SEVENTH, We believe that since worship is a dialogue between God and his people, someone must be appointed to speak in God’s behalf. By virtue of their office, this should be the ordained elders and particularly the teaching elder or pastor. Pastors are not priests in the Old Testament sense, nor do they dispense grace in the Roman Catholic sense. But they do fulfill a priestly function (Rom. 15:16). When they speak the words of God, they speak them as from God. The invitation to worship, the promise of pardon from sin, the reading and exposition of Scripture, the administration of the sacraments, and the benediction are to be received as though Christ, not the pastor, were speaking to us. On the other hand, the pastor also ministers in a “priestly” manner when he represents the people before God. He offers prayers in Jesus’ Name and unites the congregation in corporate praise.
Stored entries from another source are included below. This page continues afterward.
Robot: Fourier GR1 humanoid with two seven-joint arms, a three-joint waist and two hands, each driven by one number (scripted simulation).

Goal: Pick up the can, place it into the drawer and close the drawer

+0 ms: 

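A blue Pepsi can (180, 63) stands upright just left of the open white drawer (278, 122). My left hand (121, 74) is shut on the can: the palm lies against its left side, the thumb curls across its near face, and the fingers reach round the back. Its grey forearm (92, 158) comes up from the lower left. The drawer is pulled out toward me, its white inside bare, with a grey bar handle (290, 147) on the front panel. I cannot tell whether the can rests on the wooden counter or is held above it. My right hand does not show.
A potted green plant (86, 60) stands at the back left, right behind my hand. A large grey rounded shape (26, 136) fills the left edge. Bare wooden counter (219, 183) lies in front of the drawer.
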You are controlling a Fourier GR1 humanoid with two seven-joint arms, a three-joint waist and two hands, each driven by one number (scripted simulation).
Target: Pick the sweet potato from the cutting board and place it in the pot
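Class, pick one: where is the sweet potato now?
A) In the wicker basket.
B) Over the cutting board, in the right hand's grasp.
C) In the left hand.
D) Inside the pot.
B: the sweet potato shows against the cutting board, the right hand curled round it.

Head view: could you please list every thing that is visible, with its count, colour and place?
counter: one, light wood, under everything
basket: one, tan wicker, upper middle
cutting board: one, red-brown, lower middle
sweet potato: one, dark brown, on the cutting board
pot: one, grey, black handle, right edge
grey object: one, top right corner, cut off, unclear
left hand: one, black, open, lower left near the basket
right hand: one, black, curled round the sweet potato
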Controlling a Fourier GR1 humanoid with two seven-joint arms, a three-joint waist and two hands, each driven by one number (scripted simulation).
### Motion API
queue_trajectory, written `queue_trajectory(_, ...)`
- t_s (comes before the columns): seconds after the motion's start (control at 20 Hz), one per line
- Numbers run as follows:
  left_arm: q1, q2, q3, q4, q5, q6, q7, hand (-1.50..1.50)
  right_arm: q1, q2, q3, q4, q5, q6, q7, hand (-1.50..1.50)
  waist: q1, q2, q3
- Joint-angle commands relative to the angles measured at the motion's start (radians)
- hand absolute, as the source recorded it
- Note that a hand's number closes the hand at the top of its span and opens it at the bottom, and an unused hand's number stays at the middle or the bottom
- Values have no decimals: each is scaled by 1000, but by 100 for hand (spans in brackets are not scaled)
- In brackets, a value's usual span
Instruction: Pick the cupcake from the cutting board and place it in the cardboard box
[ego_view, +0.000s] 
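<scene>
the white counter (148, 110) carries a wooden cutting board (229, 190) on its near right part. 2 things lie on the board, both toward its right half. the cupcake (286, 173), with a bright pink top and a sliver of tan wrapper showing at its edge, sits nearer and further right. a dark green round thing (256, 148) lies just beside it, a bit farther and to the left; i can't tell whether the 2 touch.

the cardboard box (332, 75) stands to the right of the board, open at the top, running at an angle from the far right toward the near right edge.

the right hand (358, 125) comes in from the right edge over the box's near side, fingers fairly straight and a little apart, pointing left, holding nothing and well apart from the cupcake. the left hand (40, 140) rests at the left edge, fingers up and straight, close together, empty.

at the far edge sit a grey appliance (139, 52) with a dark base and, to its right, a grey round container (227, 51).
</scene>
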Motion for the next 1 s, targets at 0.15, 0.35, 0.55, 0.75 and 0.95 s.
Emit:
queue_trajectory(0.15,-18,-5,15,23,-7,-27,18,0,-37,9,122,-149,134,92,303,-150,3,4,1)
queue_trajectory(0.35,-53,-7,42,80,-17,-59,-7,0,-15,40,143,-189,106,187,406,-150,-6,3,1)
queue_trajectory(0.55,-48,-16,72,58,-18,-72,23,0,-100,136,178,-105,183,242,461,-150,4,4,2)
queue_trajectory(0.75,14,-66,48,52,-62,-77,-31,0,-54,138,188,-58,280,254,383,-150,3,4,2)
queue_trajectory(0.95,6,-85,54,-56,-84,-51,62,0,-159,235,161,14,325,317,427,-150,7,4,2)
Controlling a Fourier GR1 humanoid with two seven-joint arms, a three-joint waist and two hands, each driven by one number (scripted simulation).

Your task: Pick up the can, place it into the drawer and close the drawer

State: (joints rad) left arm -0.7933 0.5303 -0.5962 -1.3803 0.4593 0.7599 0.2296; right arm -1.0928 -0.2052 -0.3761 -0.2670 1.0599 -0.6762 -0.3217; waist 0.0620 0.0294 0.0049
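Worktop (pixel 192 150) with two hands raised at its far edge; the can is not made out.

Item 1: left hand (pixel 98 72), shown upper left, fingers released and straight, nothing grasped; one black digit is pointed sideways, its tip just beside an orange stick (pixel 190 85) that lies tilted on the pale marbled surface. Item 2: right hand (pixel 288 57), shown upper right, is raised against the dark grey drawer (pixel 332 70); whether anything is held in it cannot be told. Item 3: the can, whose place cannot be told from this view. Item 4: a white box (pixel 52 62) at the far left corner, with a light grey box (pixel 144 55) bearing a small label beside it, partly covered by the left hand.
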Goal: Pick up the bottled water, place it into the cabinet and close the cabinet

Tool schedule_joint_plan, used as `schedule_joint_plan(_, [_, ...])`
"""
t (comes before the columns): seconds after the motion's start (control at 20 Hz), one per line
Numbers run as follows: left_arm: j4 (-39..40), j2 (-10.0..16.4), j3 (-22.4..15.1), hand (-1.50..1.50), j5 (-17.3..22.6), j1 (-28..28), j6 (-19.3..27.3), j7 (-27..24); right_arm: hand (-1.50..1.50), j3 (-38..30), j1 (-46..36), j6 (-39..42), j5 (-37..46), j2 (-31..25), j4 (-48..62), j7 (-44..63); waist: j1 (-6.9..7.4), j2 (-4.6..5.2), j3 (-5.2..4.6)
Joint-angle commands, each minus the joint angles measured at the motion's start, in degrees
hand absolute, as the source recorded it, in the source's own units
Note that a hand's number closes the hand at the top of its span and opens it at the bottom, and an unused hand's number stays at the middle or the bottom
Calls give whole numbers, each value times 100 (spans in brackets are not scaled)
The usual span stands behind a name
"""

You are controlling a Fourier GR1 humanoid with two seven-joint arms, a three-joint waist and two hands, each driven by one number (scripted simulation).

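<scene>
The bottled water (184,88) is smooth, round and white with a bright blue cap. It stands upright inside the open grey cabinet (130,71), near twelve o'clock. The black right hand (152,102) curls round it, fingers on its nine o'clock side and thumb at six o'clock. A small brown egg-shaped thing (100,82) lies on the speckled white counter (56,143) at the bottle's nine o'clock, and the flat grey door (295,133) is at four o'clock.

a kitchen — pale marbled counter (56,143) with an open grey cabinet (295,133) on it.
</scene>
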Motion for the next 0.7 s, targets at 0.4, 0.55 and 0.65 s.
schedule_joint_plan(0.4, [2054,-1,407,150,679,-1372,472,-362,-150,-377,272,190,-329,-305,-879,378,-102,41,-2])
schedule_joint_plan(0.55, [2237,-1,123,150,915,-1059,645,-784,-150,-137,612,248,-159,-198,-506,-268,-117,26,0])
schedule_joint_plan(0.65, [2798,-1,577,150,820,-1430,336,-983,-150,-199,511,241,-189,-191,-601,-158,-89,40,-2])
EIGHTH, We believe that the prevailing tone of worship should be that of reverence. The Bible clearly teaches this (Hebrews 12:28-29). We do affirm the place of both joyous celebration and sober contrition when we gather to worship the Lord. Nevertheless, the Lord remains holy and righteous and our demeanor should reflect that. He is our Creator and Redeemer, not our “chum.”
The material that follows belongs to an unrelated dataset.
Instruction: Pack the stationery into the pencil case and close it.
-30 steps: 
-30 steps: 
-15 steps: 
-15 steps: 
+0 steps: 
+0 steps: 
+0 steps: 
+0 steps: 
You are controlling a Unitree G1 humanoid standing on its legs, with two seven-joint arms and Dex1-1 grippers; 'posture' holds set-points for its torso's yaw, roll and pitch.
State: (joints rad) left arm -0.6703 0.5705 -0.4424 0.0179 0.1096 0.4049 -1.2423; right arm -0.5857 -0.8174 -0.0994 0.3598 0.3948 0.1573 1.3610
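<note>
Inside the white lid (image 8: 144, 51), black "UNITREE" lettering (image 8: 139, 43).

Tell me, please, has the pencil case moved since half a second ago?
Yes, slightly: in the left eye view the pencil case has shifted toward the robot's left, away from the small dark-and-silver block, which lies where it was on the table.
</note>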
NINTH, We believe that we worship best when we respect the heritage and traditions of those who have gone before us. This does not mean that there is no room for improvement or fresh creativity. Every generation must “reform” its worship according to the Scriptures. However, many today who seek to “reinvent” worship will soon find that their new tradition does not have enduring value because it is too bound to modern pop-culture. The reason that certain traditions have stood the test of time is that its Biblical rootedness has been tested by the wisdom of the ages. Our Reformed heritage should not be quickly laid aside in favor for what is new and trendy.
TENTH, We believe that corporate worship requires prior preparation on the part of the worshiper. This preparation is to be viewed in two ways. First, we must give ourselves to adequate spiritual preparation for the Lord’s day by prayerfulness, devotion, adequate sleep and so forth. Second, we must afford ourselves opportunity to learn about worship. Worship is a language and, like any language, can be confusing at first. However, in time it will become second nature. Like a new shoe, it needs to be broken in. Parents must teach their children about worship through family devotions and the singing of the best hymns at dinner or bed-time. The Church also must regularly hold classes on worship so members of all ages can learn why we do what we do.